Monday, June 23, 2014
Argue Plaza

Author(s): Peter Amico

Discussant:

Objective

Federally qualified health centers (FQHCs) were established to provide accessible, affordable, and high-quality health care for all Americans. We examine the relationship between external environments, organizational characteristics, and technical efficiency in FQHCs. Specifically, we test the relationship between grant revenues and technical efficiency in FQHCs.

Data Sources/Study Design

Secondary data were collected in each year from the Uniform Data System (UDS) on 644 eligible U.S.-based FQHCs between 2005 and 2007. The analysis of technical efficiency is performed in multiple steps. In the first step, technical efficiency is measured using data envelopment analysis models of multiple inputs and outputs. The efficiency scores were then used as the dependent variables in second-stage analyses to understand the determinants of technical efficiency. 

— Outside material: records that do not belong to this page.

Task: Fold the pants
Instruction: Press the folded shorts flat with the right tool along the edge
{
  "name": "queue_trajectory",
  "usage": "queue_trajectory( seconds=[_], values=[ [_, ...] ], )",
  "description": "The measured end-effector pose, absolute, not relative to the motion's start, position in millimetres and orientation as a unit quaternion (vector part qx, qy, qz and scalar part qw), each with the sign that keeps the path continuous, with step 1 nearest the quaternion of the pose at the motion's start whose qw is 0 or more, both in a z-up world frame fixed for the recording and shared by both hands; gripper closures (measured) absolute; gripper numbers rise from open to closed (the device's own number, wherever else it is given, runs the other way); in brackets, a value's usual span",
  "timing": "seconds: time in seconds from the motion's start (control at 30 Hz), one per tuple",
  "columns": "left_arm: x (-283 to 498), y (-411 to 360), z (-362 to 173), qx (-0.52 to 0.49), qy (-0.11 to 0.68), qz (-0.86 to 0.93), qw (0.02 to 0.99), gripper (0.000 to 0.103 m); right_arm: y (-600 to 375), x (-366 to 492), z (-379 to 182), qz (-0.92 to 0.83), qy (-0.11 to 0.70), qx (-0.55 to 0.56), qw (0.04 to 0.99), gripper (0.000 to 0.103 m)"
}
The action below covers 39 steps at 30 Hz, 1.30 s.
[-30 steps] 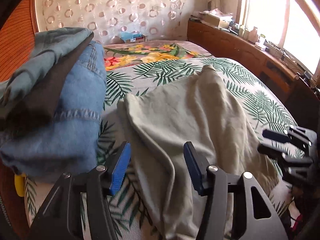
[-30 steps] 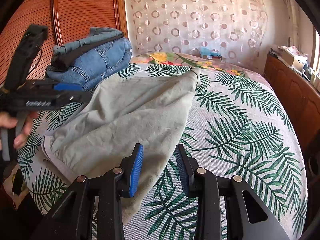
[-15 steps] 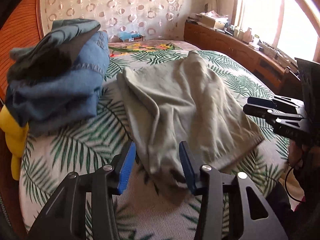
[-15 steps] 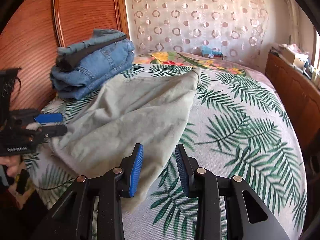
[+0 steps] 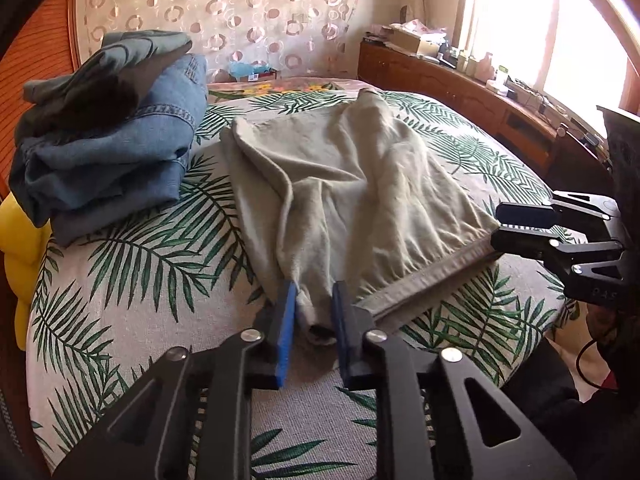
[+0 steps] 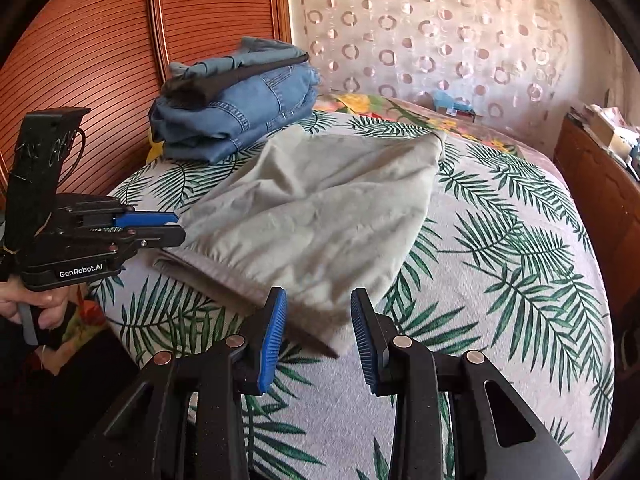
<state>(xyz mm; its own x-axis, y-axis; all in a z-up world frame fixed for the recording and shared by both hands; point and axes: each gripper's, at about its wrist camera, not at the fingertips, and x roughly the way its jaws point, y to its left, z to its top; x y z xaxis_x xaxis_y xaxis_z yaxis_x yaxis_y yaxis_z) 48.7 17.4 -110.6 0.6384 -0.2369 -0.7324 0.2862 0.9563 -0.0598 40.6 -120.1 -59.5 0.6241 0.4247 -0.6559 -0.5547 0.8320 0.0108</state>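
Pale grey-green pants [image 5: 344, 184] lie spread on the palm-leaf bedspread, waistband toward me, legs running to the far side; they also show in the right wrist view [image 6: 320, 216]. My left gripper [image 5: 314, 312] has its blue pads close around one waistband corner, a bunch of cloth between them. My right gripper [image 6: 318, 332] is open, its pads either side of the other waistband corner, not closed on it. Each gripper appears side-on in the other's view, the right one [image 5: 520, 226] and the left one [image 6: 160, 226].
A stack of folded jeans and dark clothes [image 5: 108, 128] sits on the bed's left. A yellow object [image 5: 22, 240] lies at the bed edge. A wooden headboard [image 6: 100, 60] is on the left and a wooden sideboard [image 5: 500, 96] under the window.
The left gripper has pulled back to the waistband corner and narrowed its jaws around it. The right gripper has moved onto the other corner. The pants lie flatter.
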Motion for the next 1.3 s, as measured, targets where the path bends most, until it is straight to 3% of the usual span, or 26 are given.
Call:
queue_trajectory(
  seconds=[0.2, 0.67, 0.83, 0.9, 0.93, 0.97, 1.0, 1.1, 1.3],
  values=[
    [36, 15, -102, 0.027, 0.388, -0.151, 0.909, 0.096, -125, 37, -61, 0.265, 0.348, -0.099, 0.894, 0.068],
    [21, 18, -100, 0.023, 0.394, -0.133, 0.909, 0.092, -122, 36, -61, 0.268, 0.352, -0.098, 0.892, 0.068],
    [24, 22, -97, 0.021, 0.393, -0.124, 0.911, 0.073, -123, 35, -65, 0.265, 0.356, -0.098, 0.891, 0.068],
    [27, 23, -97, 0.017, 0.394, -0.124, 0.911, 0.055, -123, 36, -66, 0.266, 0.358, -0.098, 0.89, 0.068],
    [27, 23, -98, 0.016, 0.394, -0.126, 0.91, 0.055, -123, 36, -66, 0.267, 0.358, -0.099, 0.889, 0.068],
    [29, 24, -99, 0.017, 0.394, -0.126, 0.91, 0.053, -123, 36, -67, 0.267, 0.357, -0.099, 0.889, 0.072],
    [29, 23, -99, 0.016, 0.395, -0.125, 0.91, 0.048, -123, 36, -67, 0.269, 0.357, -0.099, 0.889, 0.081],
    [32, 23, -99, 0.016, 0.394, -0.119, 0.911, 0.047, -126, 36, -67, 0.266, 0.352, -0.099, 0.892, 0.09],
    [36, 24, -100, 0.015, 0.393, -0.112, 0.912, 0.047, -138, 27, -68, 0.267, 0.356, -0.085, 0.892, 0.091]
  ],
)
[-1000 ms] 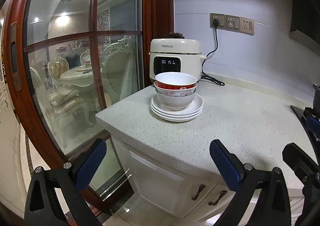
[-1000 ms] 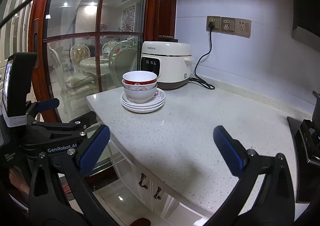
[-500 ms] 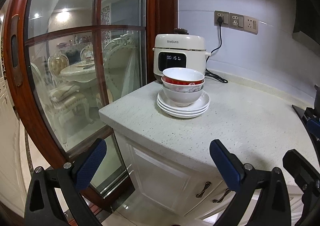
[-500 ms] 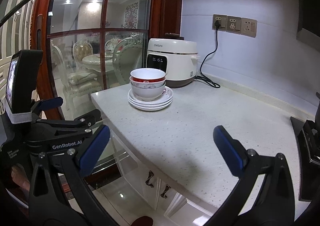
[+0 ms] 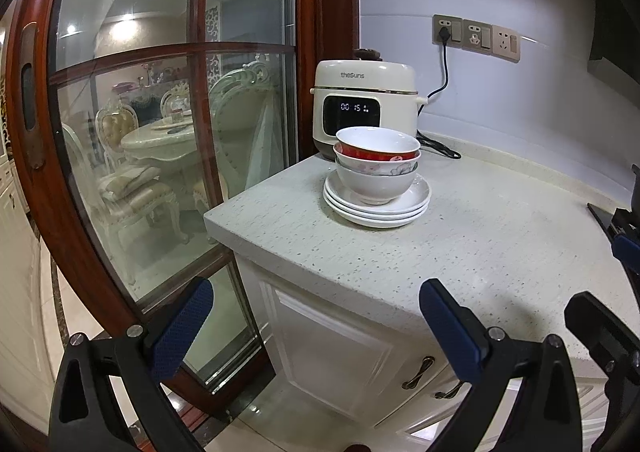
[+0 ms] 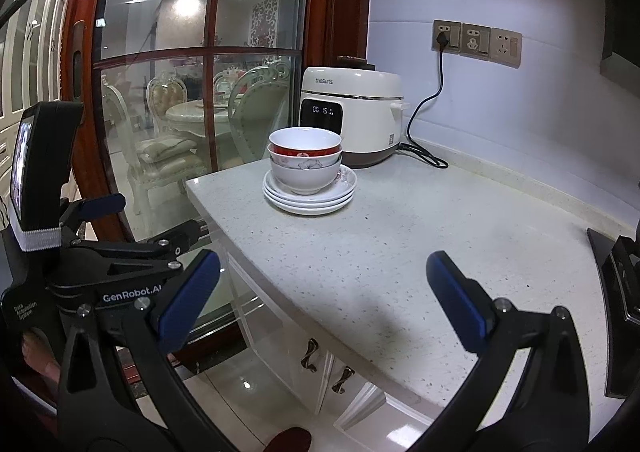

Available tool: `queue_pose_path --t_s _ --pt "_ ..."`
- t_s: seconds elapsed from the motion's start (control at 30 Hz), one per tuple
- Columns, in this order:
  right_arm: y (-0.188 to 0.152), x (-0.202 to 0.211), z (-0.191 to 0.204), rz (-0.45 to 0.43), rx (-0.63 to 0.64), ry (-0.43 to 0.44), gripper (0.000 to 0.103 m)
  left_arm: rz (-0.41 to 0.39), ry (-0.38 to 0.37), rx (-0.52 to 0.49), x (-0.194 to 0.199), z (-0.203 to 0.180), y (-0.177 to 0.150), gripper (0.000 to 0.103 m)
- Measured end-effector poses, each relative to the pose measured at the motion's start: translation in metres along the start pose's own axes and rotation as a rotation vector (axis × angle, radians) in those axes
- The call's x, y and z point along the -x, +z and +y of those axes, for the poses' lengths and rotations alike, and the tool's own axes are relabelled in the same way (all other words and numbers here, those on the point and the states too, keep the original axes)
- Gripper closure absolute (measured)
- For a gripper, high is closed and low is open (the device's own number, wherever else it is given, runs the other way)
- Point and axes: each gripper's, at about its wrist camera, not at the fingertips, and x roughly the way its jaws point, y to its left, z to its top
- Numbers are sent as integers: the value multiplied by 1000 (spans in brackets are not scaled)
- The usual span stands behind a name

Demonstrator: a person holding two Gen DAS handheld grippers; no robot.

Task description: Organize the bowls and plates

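Observation:
A stack of white plates (image 5: 376,209) sits near the left end of the speckled counter (image 5: 460,244). Three nested bowls (image 5: 377,167) stand on the plates; the top one has a red band. The same plates (image 6: 309,199) and bowls (image 6: 305,161) show in the right wrist view. My left gripper (image 5: 316,316) is open and empty, held off the counter's front corner, well short of the stack. My right gripper (image 6: 322,292) is open and empty over the counter's front edge. The left gripper's body shows at the left of the right wrist view (image 6: 120,260).
A white rice cooker (image 5: 366,103) stands right behind the stack, its cord running to wall sockets (image 5: 476,35). A glass door with a red wood frame (image 5: 180,131) borders the counter's left end. A black stove edge (image 6: 612,252) lies at the far right. Cabinet doors (image 5: 332,344) are below.
Both grippers have drifted to the left, so the stack and cooker sit further right in both views. Both stay open and empty. The dishes have not moved.

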Motion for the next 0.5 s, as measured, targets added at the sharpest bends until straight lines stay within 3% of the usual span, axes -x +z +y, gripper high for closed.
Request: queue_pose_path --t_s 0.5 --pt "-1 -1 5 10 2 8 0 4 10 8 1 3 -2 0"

The first part of the second stage models the conditional probability (as a function of covariates) that an FQHC is on the efficiency frontier. In our sample, approximately 20 percent of FQHCs were on the frontier. We estimated an instrumental variable probit model to identify the factors that primarily determine whether a health center is on the frontier or not. Instrumental variables were used to account for the potential endogeneity of grant funding. In the second part we investigated the drivers of efficiency for those FQHCs that are not on the efficiency frontier. This was done using a fractional response model, which was estimated using a two-step instrumental variables estimator. This estimator uses the residuals from a linear regression of the endogenous variable on the instruments (and other exogenous variables) as a covariate in a generalized linear model (GLM) for the fractional response (efficiency score). We used 500 bootstrap iterations to calculate standard errors.

Principal Findings

Holding all other factors constant, the percentage of grant revenue of total revenues did not impact the probability of a health center being on the frontier in any of the efficiency models. However, increased grant revenues had a negative association with technical efficiency for health centers that were not fully efficient. 

Conclusion

If all health centers were operating efficiently, anywhere from 39 to 45 million patient encounters could have been delivered instead of the actual total of 29 million in 2007. For those health centers that were not fully efficient, an increase in the percentage of grant revenues predicted declines in efficiency. This may be due to the fact that increased grant revenues distort competitive pressure on the health centers and thus allow for increased levels of inefficiency. Policy makers should consider tying grant revenues to performance indicators, and future work is needed to understand the mechanisms through which diseconomies of scale are present in FQHCs.